The three-year RCRC study, “In Good Conscience- Guidelines for the Ethical Provision of Health Care in a Pluralistic Society,” which was released in 2007, was conducted with Protestant, Roman Catholic, Jewish, and Muslim clergy, ethicists, theologians, health care providers, and health care advocates. A major finding was that American religious and secular values hold that medical professionals have a responsibility to provide timely and adequate medical care and that, while an individual’s conscientious objection must be protected, it cannot be at the cost of good patient care and it cannot control or restrict the legal and moral decisions of others.

ACOG's principled and sensible policy would leave untouched a physician's right to refuse to provide abortions—a right that has been spelled out in law since 1973—but would ensure that the patient received the services she needed and wanted. Secretary Leavitt's dogmatic indifference to the patient is bad medicine, misguided ethics, and political pandering. A great nation must make room for diverse beliefs—especially a nation founded on the principle of religious freedom.

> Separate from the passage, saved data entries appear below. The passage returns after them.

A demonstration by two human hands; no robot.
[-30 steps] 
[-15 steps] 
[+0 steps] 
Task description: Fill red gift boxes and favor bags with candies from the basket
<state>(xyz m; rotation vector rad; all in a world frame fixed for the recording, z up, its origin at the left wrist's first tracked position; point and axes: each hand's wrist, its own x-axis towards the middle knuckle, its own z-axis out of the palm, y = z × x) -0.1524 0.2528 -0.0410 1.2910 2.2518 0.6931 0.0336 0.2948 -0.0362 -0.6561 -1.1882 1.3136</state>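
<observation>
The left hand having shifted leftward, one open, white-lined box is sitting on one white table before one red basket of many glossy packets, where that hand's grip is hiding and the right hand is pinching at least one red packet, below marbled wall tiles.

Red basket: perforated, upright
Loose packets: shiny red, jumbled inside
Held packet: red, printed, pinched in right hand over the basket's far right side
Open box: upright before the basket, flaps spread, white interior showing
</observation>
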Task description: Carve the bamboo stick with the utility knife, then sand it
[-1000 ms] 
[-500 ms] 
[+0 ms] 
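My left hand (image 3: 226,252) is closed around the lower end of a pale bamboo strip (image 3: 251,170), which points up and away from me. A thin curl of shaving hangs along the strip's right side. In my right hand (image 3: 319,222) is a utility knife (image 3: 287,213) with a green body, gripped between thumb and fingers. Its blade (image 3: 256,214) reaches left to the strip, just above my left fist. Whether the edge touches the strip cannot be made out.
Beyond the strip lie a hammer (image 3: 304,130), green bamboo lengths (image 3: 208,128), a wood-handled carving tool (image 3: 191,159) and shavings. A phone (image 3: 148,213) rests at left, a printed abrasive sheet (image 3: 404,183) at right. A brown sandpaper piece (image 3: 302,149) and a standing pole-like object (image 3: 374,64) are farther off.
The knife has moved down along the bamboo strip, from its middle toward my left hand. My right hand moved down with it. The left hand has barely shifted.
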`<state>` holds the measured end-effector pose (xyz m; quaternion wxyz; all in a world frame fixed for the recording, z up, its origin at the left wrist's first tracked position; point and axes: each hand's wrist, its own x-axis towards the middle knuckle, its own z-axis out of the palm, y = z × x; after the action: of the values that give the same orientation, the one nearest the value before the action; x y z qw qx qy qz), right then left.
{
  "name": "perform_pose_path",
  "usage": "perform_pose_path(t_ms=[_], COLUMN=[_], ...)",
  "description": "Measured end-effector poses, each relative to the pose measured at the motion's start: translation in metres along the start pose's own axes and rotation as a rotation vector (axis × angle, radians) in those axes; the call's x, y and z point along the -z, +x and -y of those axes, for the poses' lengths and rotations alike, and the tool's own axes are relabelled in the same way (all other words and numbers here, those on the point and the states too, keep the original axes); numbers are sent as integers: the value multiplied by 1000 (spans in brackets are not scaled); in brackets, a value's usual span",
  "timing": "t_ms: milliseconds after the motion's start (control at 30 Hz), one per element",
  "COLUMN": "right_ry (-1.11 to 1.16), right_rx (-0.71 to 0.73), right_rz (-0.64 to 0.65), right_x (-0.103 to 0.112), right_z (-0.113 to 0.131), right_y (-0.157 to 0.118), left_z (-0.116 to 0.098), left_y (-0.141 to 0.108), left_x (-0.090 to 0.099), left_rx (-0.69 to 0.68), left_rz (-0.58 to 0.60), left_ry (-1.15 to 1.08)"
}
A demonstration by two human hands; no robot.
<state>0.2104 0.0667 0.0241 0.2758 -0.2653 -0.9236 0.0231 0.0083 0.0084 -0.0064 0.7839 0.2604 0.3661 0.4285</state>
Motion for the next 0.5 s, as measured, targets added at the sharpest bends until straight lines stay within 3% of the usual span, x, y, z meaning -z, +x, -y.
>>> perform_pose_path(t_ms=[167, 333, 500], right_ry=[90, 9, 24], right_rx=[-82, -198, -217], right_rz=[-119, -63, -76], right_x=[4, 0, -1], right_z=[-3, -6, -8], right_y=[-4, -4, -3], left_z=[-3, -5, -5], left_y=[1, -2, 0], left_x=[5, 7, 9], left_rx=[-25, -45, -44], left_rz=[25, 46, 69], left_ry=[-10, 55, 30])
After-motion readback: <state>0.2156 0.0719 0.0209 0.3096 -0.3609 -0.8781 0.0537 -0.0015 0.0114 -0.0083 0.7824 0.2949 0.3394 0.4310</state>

The Religious Coalition for Reproductive Choice is the national interfaith coalition of organizations with official statements in support of reproductive choice and justice, including the Episcopal Church, three agencies of the Presbyterian Church (USA), United Church of Christ, the United Methodist Church General Board of Church and Society and Women's Division, Reform, Conservative, and Reconstructionist Judaism, Unitarian Universalism, Catholics for Choice, and other groups. RCRC’s programs include Clergy for Choice, Seminarians for Choice, Spiritual Youth for Reproductive Freedom, the National Black Church Initiative, La Iniciativa Latina, public policy and public information and advocacy.